PROBLEM TO WORK ON: The following listing has lines to check for the word "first"; give only the number of lines that contain it.

AVAILABLE DATA:
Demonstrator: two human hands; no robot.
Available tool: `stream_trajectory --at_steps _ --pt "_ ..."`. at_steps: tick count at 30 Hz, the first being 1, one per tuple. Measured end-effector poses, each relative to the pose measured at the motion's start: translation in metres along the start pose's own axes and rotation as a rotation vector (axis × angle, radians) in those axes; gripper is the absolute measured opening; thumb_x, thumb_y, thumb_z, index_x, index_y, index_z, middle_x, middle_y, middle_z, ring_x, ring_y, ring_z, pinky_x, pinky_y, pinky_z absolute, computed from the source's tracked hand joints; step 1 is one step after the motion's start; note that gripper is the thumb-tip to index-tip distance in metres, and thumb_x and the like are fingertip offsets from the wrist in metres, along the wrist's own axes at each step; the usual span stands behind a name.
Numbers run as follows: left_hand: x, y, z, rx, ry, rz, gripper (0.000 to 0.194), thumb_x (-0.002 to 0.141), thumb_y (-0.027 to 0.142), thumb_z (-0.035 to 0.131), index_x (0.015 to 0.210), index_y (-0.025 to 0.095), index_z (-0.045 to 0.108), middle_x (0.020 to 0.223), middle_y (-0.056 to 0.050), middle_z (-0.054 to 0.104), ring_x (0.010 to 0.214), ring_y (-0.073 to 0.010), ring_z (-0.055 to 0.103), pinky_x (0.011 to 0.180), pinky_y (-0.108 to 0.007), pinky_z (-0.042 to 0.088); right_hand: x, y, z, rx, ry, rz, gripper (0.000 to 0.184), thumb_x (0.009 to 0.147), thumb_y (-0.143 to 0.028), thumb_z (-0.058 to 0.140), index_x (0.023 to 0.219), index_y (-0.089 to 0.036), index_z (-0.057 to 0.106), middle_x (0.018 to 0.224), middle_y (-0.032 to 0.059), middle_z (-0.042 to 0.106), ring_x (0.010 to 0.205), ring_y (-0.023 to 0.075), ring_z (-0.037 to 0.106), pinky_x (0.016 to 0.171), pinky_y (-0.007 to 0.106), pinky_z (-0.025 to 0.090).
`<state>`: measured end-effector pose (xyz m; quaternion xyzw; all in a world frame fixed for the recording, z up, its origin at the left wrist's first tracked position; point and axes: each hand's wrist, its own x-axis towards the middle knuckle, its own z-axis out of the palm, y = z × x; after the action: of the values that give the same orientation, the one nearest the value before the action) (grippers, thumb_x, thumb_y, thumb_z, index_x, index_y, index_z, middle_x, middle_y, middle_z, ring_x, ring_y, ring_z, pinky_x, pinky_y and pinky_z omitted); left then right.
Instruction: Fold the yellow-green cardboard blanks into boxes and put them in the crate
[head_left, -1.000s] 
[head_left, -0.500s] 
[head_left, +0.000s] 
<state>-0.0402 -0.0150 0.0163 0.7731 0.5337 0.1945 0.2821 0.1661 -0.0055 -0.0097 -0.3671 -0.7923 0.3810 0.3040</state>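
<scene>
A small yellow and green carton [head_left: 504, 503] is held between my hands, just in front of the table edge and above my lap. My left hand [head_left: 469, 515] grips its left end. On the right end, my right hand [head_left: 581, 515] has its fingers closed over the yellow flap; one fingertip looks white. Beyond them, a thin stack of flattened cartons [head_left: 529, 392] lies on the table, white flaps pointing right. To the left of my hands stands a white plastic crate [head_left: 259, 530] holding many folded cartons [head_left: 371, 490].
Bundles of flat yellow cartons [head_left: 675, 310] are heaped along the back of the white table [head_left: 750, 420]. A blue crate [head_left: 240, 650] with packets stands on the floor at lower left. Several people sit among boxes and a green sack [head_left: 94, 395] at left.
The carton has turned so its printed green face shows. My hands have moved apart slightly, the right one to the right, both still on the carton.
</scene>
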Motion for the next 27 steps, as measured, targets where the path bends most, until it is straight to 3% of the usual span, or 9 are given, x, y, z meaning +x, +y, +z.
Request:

RESULT OF THIS EXERCISE: 2